Taxation and tax reform in Africa
Dar es Salaam
Tax is central to countries’ development. On 2 April 2019, experts, academics and civil society met in Dar es Salaam to discuss key tax lessons from and for Tanzania. The seminar was organized by the Norwegian Embassy.
Ambassador Elisabeth Jacobsen gave the welcome address and put the issue of domestic revenue mobilization into a wider developmental perspective.
Odd-Helge Fjeldstad, Research Professor at Chr. Michelsen Institute, was the keynote speaker. He was followed by two panelists, Mr. Berlin Msiska (IMF East Africa) on “The future of VAT: Challenges in compliance”, and Mr. Emmanuel Masalu (Institute of Tax Administration) on “Taxing the urban boom: Property tax reforms”. The event gathered about 50 attendees from Tanzania Revenue Authority (TRA), IMF, development agencies and embassies, researchers, the private sector and civil society organizations, and the media.
Africa has moved from the aid era to the tax era
In his key note speech, Fjeldstad began with trends in revenue collection for Africa.
At the same time, tax to GDP ratios for many African countries are well below what is needed for the countries to reach the SDGs.
For Tanzania specifically, the tax to GDP ratio increased from 7 to 13 percent between the period 2000 to 2018.
The Tanzania Revenue Authority (TRA) has been a pioneer in the African context on taxpayer education and outreach programs, and on non-cash payment of taxes. In addition, much has been achieved in Tanzania with respect to simplification of tax laws, regulations and rate structures, but more remains to be done.

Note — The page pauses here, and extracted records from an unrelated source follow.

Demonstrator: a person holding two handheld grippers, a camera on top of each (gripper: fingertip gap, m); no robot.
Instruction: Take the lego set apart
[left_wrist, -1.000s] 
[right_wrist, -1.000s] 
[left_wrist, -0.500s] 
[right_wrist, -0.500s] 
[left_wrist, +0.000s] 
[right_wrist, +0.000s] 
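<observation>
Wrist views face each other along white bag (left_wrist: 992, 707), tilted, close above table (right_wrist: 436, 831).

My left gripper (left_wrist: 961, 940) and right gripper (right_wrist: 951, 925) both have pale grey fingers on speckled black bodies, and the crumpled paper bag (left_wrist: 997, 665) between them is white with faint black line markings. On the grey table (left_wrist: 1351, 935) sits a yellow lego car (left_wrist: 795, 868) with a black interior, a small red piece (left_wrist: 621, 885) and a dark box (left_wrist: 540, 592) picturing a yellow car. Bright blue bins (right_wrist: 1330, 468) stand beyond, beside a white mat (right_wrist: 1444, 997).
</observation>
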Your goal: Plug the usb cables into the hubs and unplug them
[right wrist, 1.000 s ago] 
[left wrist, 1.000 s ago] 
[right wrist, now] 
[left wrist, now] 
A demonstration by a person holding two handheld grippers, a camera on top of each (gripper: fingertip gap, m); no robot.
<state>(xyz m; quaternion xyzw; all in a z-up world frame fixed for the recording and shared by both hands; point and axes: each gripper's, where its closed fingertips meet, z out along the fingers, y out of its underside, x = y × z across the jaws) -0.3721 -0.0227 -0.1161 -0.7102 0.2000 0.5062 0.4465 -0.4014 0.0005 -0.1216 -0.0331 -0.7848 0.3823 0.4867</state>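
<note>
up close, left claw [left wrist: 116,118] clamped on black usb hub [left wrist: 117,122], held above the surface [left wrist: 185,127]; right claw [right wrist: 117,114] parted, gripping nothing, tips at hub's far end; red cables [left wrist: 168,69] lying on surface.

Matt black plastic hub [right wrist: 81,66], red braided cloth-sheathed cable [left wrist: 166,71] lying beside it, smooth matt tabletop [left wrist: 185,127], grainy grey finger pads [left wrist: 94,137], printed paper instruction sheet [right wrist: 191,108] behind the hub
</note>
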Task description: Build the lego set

Fjeldstad highlighted four target areas for Tanzania to raise revenue in sustainable ways:
1) Tanzania has under-exploited revenue sources with high revenue potential
- Undertaxed natural resources: Mining, fishery, forestry and tourism.
- Extensive tax exemptions granted to both domestic and foreign investors
2) Strengthen tax policy
Current weaknesses relate to:
- Unpredictable and inconsistent legislation, e.g. in the extractive sectors.
- Non-transparent granting of tax exemptions.
- Public-private sector consultations on tax policy reforms are generally weak.
- Dysfunctional working relations between national and sub-national governments on tax matters.
3) Strengthen tax administration
- Build capacity to audit companies operating in natural resource extraction.
- Strengthen the administration of VAT-collection. Currently, the gap between potential and actual VAT collection is among the highest in Africa.
- Improve the capacity to handle widespread non-compliance with Electronic Fiscal Devices (EFDs).
4) Create broader citizen engagement around tax and public expenditures
- Need for better and more visible connection between tax payment and public service provision.
- Engaging civil society, academia and the media in the process of building a “taxpaying culture”.
- These measures are about building trust in and the legitimacy of the tax system. Trust is a compliance enhancing ‘device’.
Concluding remarks
Attention should be paid to identifying entry points and priorities for reform, as well as to possible threats to successful implementation of reforms.
Caution is required in pushing for too many reforms too quickly.
The overall challenge in Tanzania is not only to tax more, but to tax better: more consistent, transparent, predictable, efficient, fair and honest.
Fact
- Odd-Helge Fjeldstad is a research professor with Chr. Michelsen Institute, and he is a part of the TaxCapDev network
- NUPI is coordinating the TaxCapDev network, which brings together Norwegian researchers and experts to strengthen the sharing of knowledge on illicit financial flows, taxation and exploitation of natural resources.